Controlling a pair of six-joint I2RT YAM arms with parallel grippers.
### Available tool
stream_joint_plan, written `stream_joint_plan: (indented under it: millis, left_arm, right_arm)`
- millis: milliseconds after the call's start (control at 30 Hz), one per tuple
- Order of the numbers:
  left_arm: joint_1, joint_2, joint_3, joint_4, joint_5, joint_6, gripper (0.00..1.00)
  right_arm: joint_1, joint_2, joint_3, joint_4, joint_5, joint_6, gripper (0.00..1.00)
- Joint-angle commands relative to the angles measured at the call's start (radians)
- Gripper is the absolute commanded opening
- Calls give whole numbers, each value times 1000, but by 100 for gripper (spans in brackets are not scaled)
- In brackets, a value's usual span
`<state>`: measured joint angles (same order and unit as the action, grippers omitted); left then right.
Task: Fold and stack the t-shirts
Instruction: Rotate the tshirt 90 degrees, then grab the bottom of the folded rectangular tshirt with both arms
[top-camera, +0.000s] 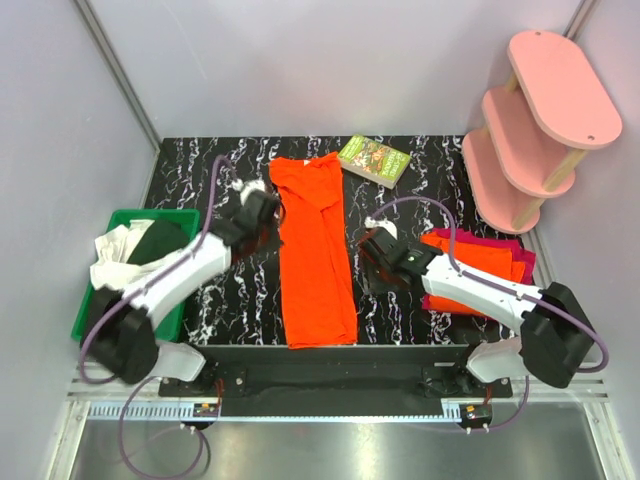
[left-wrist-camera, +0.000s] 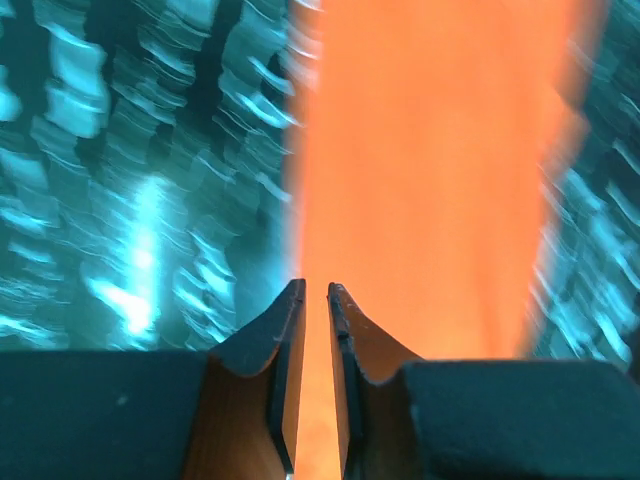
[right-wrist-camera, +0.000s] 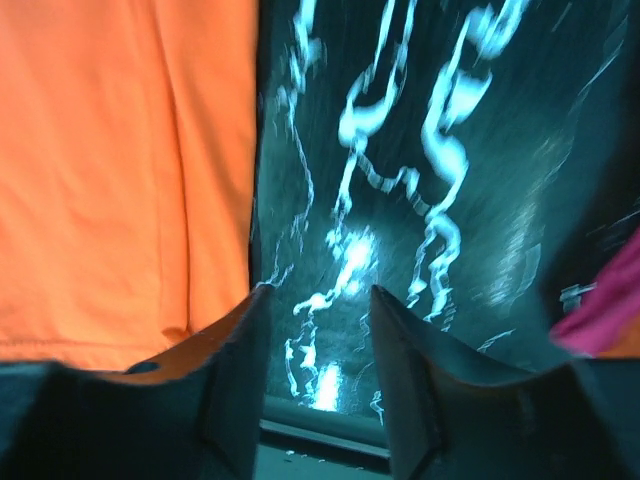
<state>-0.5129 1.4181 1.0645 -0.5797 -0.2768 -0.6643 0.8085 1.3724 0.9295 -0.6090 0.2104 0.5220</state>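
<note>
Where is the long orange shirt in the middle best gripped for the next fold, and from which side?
Probably at the two far corners of the orange shirt: it lies flat as a long narrow strip, so each arm comes low from its own side and pinches the edge. The left gripper is by the far left corner.

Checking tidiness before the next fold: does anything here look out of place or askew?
Two things: white cloth spills over the green bin's rim at the left, and a green book lies askew beside the orange shirt's far end.
</note>
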Motion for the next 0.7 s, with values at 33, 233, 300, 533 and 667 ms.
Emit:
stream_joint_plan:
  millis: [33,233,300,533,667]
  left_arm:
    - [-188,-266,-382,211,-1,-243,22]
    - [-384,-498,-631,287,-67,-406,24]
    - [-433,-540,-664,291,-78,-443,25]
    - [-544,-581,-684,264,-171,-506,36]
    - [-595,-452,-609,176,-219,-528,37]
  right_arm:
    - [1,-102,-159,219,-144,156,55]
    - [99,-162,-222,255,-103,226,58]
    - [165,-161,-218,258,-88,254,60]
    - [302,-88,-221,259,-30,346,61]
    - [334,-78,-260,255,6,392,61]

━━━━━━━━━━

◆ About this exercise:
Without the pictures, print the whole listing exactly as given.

◆ Solution below:
Controlling a pair of six-joint I2RT YAM arms with parallel grippers.
### Available tool
stream_joint_plan, written `stream_joint_plan: (indented under it: millis, left_arm, right_arm)`
- millis: milliseconds after the call's start (control at 30 Hz), one per tuple
- Order of the numbers:
  left_arm: joint_1, joint_2, joint_3, joint_4, joint_5, joint_6, gripper (0.00..1.00)
  right_arm: joint_1, joint_2, joint_3, joint_4, joint_5, joint_6, gripper (0.00..1.00)
- Joint-angle commands relative to the angles measured at the call's start (radians)
- Gripper is the absolute commanded opening
- Calls give whole numbers, each value times 1000, but by 100 for gripper (spans in brackets are not scaled)
- In brackets, a value's usual span
`<state>`: measured joint angles (same order and unit as the action, grippers omitted); left then right.
Task: Fold and stack the t-shirts
Instruction: Rotate the tshirt 90 degrees, then grab the bottom of the folded rectangular tshirt with both arms
[top-camera, +0.000s] 
[left-wrist-camera, +0.000s] 
[right-wrist-camera, +0.000s] 
<state>-0.5129 1.4181 1.0645 -0.5797 -0.2768 -0.6643 0.8085 1.3724 0.9295 -0.6090 0.2104 0.5220</state>
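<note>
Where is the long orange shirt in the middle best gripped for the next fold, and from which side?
Probably at the two far corners of the orange shirt: it lies flat as a long narrow strip, so each arm comes low from its own side and pinches the edge. The left gripper is by the far left corner.

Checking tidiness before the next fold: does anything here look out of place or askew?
Two things: white cloth spills over the green bin's rim at the left, and a green book lies askew beside the orange shirt's far end.
</note>
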Motion for the next 0.7 s, with values at 33, 233, 300, 533 and 667 ms.
Emit:
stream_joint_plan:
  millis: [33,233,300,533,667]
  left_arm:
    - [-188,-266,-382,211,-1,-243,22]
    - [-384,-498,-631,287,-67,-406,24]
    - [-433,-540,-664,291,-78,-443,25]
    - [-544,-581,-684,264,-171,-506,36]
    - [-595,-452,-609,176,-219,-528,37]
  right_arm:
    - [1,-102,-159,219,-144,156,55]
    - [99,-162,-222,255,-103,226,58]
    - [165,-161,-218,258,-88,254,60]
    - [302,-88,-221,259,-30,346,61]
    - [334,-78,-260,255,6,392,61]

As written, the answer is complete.